Na nossa pacatez arquipelágica temos tendência a pensar que há certas situações que não acontecem perto de nós. Sente também isso em relação a esta doença?

Sim, como não conhecemos casos concretos perto de nós, não nos passa pela cabeça que nos possam acontecer. E como a ELA há toda uma série de doenças raras que nos chegam ao conhecimento através dos media. Devíamos todos tirar um tempinho no meio do rebuliço das nossas vidas e refletir: “E se fosse comigo?”. Falta na nossa sociedade pormo-nos no lugar dos outros, para aprender a perceber, a respeitar e a tolerar. Tenho encontrado pessoas que não têm sensibilidade para lidar com a minha condição, e apercebo-me que muitos pais não educam as crianças para respeitar e aceitar a diferença.
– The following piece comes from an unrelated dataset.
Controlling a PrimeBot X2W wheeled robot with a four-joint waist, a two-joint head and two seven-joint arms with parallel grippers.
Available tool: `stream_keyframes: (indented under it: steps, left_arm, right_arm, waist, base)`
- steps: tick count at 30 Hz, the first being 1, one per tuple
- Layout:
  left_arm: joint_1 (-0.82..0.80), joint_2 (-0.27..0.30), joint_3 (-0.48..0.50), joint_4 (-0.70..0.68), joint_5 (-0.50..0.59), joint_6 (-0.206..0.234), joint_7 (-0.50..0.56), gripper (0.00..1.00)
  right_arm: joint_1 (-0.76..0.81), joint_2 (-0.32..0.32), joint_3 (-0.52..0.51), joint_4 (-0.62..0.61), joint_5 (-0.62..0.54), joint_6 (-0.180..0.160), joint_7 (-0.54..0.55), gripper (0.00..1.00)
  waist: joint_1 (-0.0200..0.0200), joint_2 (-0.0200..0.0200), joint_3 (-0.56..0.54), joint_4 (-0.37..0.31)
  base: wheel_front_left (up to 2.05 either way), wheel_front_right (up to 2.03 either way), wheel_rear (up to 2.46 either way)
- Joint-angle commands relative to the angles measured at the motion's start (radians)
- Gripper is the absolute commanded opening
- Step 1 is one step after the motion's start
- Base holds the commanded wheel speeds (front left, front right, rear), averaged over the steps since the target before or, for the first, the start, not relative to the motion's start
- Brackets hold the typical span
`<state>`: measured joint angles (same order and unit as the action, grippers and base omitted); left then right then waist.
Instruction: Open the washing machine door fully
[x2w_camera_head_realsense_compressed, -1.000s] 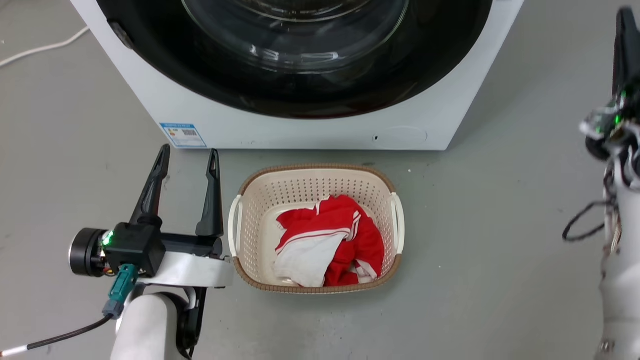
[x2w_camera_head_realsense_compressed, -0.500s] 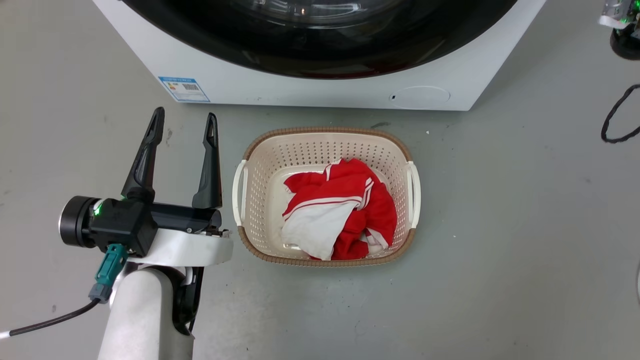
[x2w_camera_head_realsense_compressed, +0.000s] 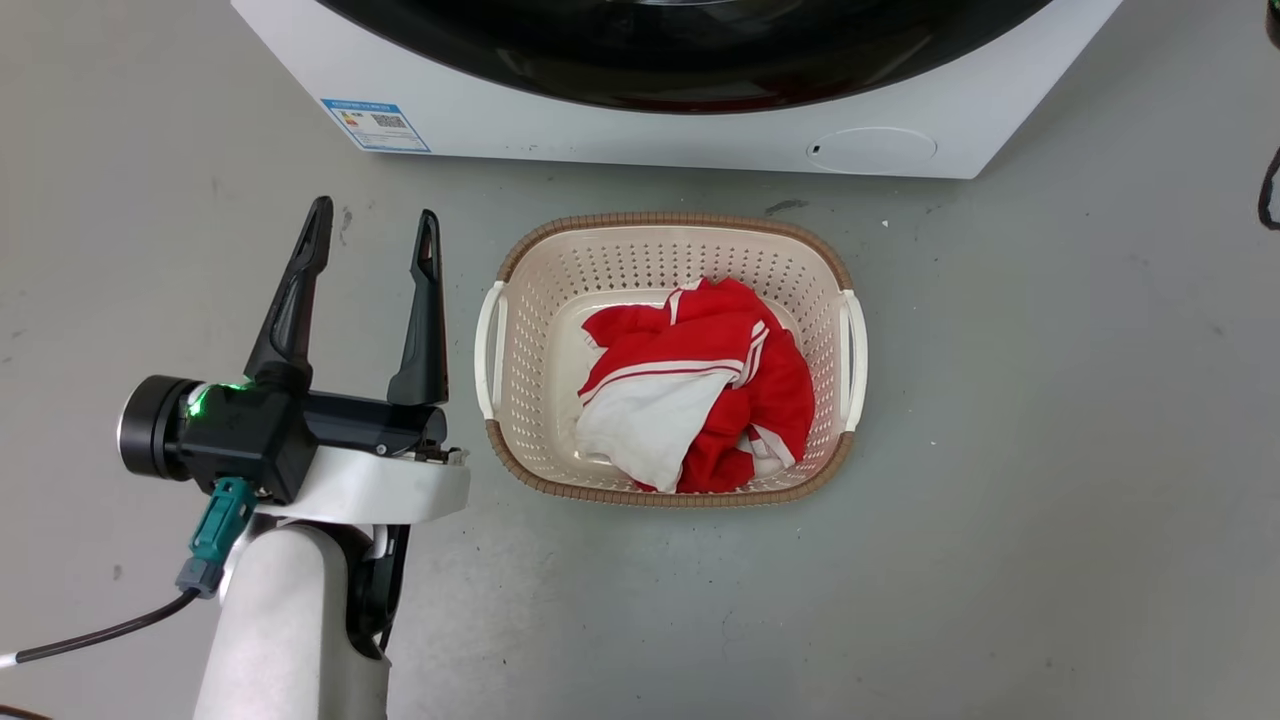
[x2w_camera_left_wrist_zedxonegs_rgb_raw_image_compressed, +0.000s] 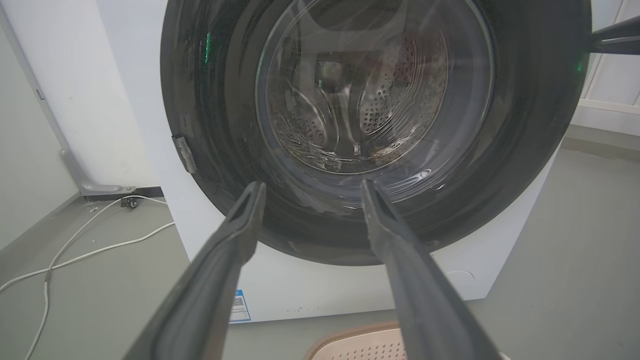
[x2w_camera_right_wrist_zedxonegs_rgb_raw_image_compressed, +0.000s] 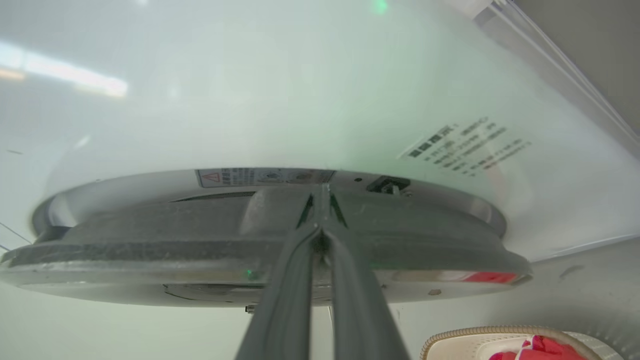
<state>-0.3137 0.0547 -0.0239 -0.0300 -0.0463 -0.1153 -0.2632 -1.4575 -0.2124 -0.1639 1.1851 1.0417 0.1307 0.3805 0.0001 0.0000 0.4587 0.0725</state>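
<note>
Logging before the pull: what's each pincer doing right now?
Left pincer: open, empty.
Right pincer: shut, tips against the rim of the washing machine door.

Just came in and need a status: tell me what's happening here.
The robot's right gripper, shut, has its fingertips at the edge of the round glossy black-rimmed glass washing machine door; the door looks closed or nearly so. The left gripper hangs open, holding nothing, beside the cream perforated laundry basket of red and white clothes.
</note>
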Motion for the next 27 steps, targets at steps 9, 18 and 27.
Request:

A Nívia é uma guerreira, com muita vontade de viver. Quais são os seus objetivos?

Gostava de conseguir controlar mais as minhas emoções para ser uma verdadeira guerreira. Tinha alguns objetivos, a nível pessoal e também profissional, que sei que não vou concretizar, por isso vou-me focar nos objetivos viáveis, que passam por acompanhar o meu filho na escola, pois entra agora para o primeiro ano, apoiar o meu companheiro ou pelo menos facilitar-lhe a vida, passar algum tempo de qualidade com aqueles amigos e familiares que sei que me apoiam, ajudar amigos que precisam pois sou boa ouvinte e conselheira (já tenho alguns “clientes”), realizar pequenos sonhos e tentar ser feliz a cada dia, da maneira que posso.
Outras coisas virão, o corpo está preso mas o cérebro continua a mil à hora. Sobretudo, o que quero é que o meu filho seja muito feliz e não fique privado de nada só porque a mãe está doente. E retribuir em dobro a quem me tem apoiado, anjos que aparecem nos momentos difíceis da nossa vida.

Incomoda-a o olhar das pessoas? O que gostaria que lhe dissessem/fizessem quando a veem?

Sim, mas já incomodou mais. As pessoas vão-se habituando, mas as que não me viam há algum tempo e têm algum apreço por mim e agora me veem em cadeira de rodas ou alguém a dar-me comida, ou simplesmente o meu aspeto - pois emagreci muito e o meu corpo mudou -, olham-me com olhar triste e dizem as expressões comuns “paciência nossa Nívia”, “a vida é mesmo assim”, “és uma rapariga tão nova”, “tens de ter muita força” e por aí fora. Outros querem dar abraços e beijos e normalmente emociono-me. E há ainda outras pessoas que, quando se apercebem que não consigo falar, começam a gesticular e a falar mais alto como se fosse surda. Outras falam de mim e pensam que não estou a ouvir. Até já chegaram a perguntar a quem estava comigo se eu estava “discretinha”. As minhas capacidades intelectuais estão intactas, por isso há situações que só me dão é para rir.

Qual a sua principal preocupação?

A minha maior preocupação é que o meu filho perca a mãe precocemente. Tenho pena de não poder ajudar os meus pais que também precisam de apoio. Também me preocupa chegar a um ponto em que seja difícil demais cuidarem de mim. E claro que me preocupa igualmente o sofrimento que possa vir a passar.

A ELA fê-la mudar o seu olhar sobre a sua vida?

A ELA fez-me parar (literalmente) e pensar que damos muito de nós no trabalho e aos outros sem reconhecimento algum, muitas vezes privando a nossa família mais próxima de tempo de qualidade. Faz-me ver que as pessoas se preocupam em demasia com coisas fúteis e com a opinião dos outros. O mais importante é trabalhar para viver e não o contrário, é desfrutar de pequenos momentos todos os dias que nos deem paz e alegria, é amar de verdade o que de bom a vida nos dá.

Que conselhos deixa a quem ler esta entrevista?

Que acordem todos os dias com o mesmo objetivo: tentar conquistar o mundo. Não deixem para amanhã o que podem fazer hoje pois amanhã pode ser tarde demais. Abracem. Beijem. Amem. Sejam gratos. Retribuam em dobro. Ouçam o vosso corpo. E acreditem, a saúde é o maior tesouro que podem ter!